The collar strategy Calamos employs is conceptually straightforward. At the start of each January, the fund writes (sells) call options on the Russell 2000 at a strike above the current level. These calls give the buyer the right to profit if the index soars past that point, but the fund cashes in the option premium. Simultaneously, Calamos uses that premium to pay for put options — insurance that caps losses if the market falls below another level. The result is a symmetric payoff: if the Russell 2000 rises within the collar, the fund’s investors share in most of it, up to the ceiling. If it falls, the puts limit the damage. If it moves sideways or falls only slightly, both sides of the collar are irrelevant and the fund simply earns dividend income and tracks the index.

The January reset cycle matters. It means the protection levels are recalibrated once a year when the market has moved and volatility has changed. A market that has climbed sharply into December will face a reset in January at new, higher levels.
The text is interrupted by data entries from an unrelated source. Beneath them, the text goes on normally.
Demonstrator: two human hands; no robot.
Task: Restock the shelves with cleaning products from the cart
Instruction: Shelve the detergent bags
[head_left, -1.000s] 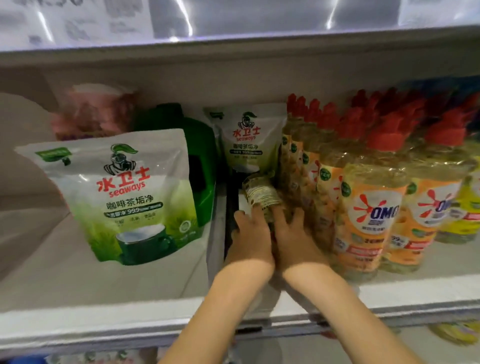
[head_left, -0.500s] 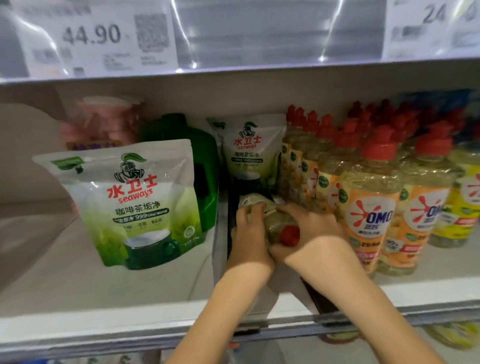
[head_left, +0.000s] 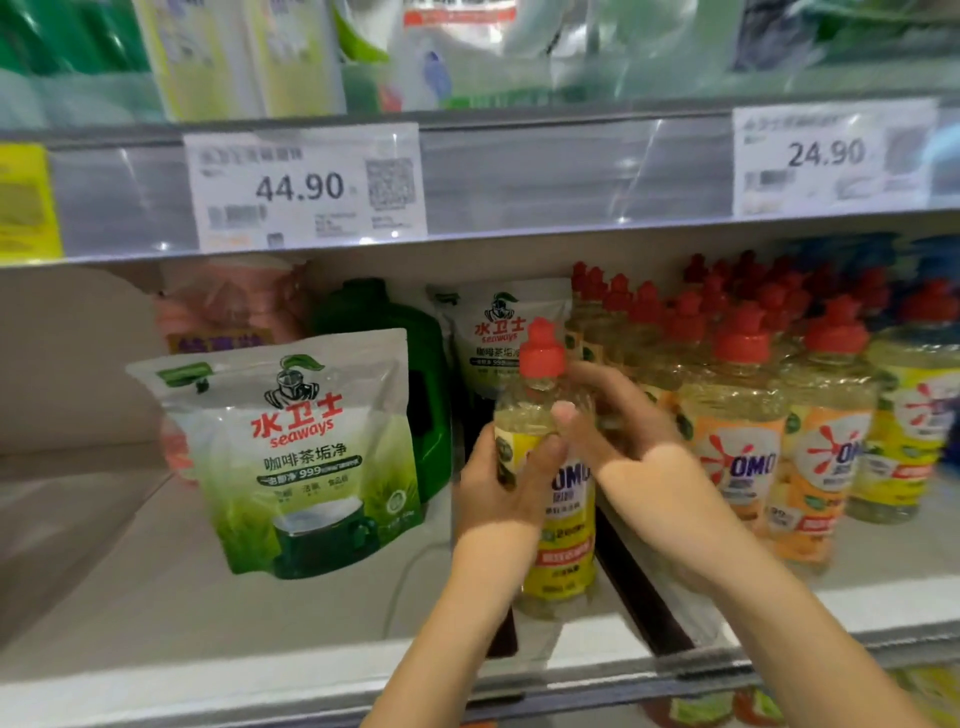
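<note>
A yellow OMO detergent bottle (head_left: 558, 525) with a red cap stands upright on the white shelf (head_left: 218, 618), just left of the row of OMO bottles (head_left: 737, 441). My left hand (head_left: 501, 493) grips its left side with the thumb across the label. My right hand (head_left: 628, 447) curls around its shoulder from the right, thumb on the front. A black divider strip runs beside the bottle's base.
A Seaways pouch (head_left: 306, 457) stands at the left front, a second pouch (head_left: 498, 338) and a green jug (head_left: 410, 364) behind it, pink packs at the back left. Price tags 44.90 (head_left: 304, 187) and 24.90 (head_left: 831, 158) hang on the shelf above.
The bottle lay on its side deep in the shelf; both hands have drawn it forward and turned it upright. The camera has tilted up.
</note>
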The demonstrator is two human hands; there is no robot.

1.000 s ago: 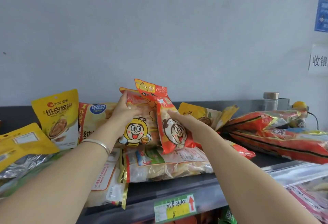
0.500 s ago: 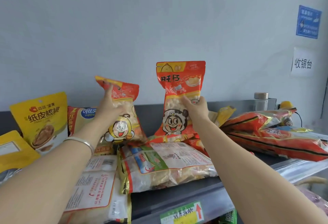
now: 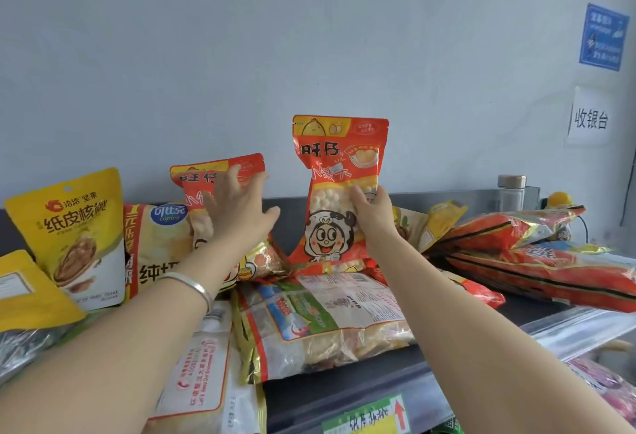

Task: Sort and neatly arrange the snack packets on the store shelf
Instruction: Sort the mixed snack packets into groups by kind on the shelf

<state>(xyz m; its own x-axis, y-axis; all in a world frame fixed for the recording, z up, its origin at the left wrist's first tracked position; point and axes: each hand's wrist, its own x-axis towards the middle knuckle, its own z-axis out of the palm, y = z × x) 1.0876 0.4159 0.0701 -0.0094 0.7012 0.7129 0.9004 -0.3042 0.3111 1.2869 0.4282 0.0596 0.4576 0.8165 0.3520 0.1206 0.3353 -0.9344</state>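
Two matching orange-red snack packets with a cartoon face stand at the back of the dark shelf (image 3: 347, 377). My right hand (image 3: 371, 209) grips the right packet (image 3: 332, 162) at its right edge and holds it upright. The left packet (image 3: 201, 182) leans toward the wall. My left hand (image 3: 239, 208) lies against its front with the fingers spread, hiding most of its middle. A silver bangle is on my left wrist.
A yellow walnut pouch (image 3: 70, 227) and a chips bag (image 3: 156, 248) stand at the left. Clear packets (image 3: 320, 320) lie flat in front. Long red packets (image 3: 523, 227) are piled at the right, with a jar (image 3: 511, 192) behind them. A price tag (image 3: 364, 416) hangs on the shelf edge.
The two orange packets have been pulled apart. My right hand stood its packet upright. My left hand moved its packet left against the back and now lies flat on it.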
Investors should understand that the collar struck in January reflects the market environment of that moment, not the environment six months earlier. Over a full calendar year, the design incentivizes holding the fund on that reset rhythm; buying and selling between resets trades away the symmetry of the strategy.

Because the Russell 2000 is small-cap and more volatile than the broad market, the collar strikes tend to be set further apart than they would be for an S&P 500 equivalent. The puts might protect against a 12 or 15 percent loss, while the calls might cap gains at 12 or 15 percent as well — a wider band than would make sense for a large-cap index. That reflects the true volatility of the underlying holdings.

The fund’s expense ratio includes the drag of the options strategy and the ongoing management of the collar. It is higher than a plain Russell 2000 index fund but lower than many active small-cap funds. The actual cost to investors is best measured over a full cycle: compare CPRY’s return from January to January against an unhedged Russell 2000 ETF. In years when small caps are calm and steady, the option costs will drag on returns without much protection being called upon. In volatile years, especially down years, the puts are doing real work and the cost is justified.

Dividends paid by the Russell 2000 holdings flow through to CPRY shareholders, though the fund’s yield is depressed compared to an unhedged small-cap index because the collar mechanics consume some of the income in option costs.

CPRY is most appropriate for investors with a three to five year time horizon who believe small caps are important to own but who lack the emotional bandwidth for 30 percent drawdowns. It is also useful for those who rebalance on the January calendar and want a measure of protected small-cap exposure. It is least appropriate for buy-and-forget practitioners, for those pursuing a long-dated small-cap factor bet without flexibility to monitor resets, or for investors whose conviction in small-cap outperformance is so strong that they want unhedged exposure to capture every possible basis point.

The strategy’s historical track record compared to unhedged Russell 2000 exposure would inform any decision, though past performance is not a promise. What matters more is whether the investor’s own risk tolerance and time horizon align with trading away some upside to avoid some downside, locked in once yearly in January.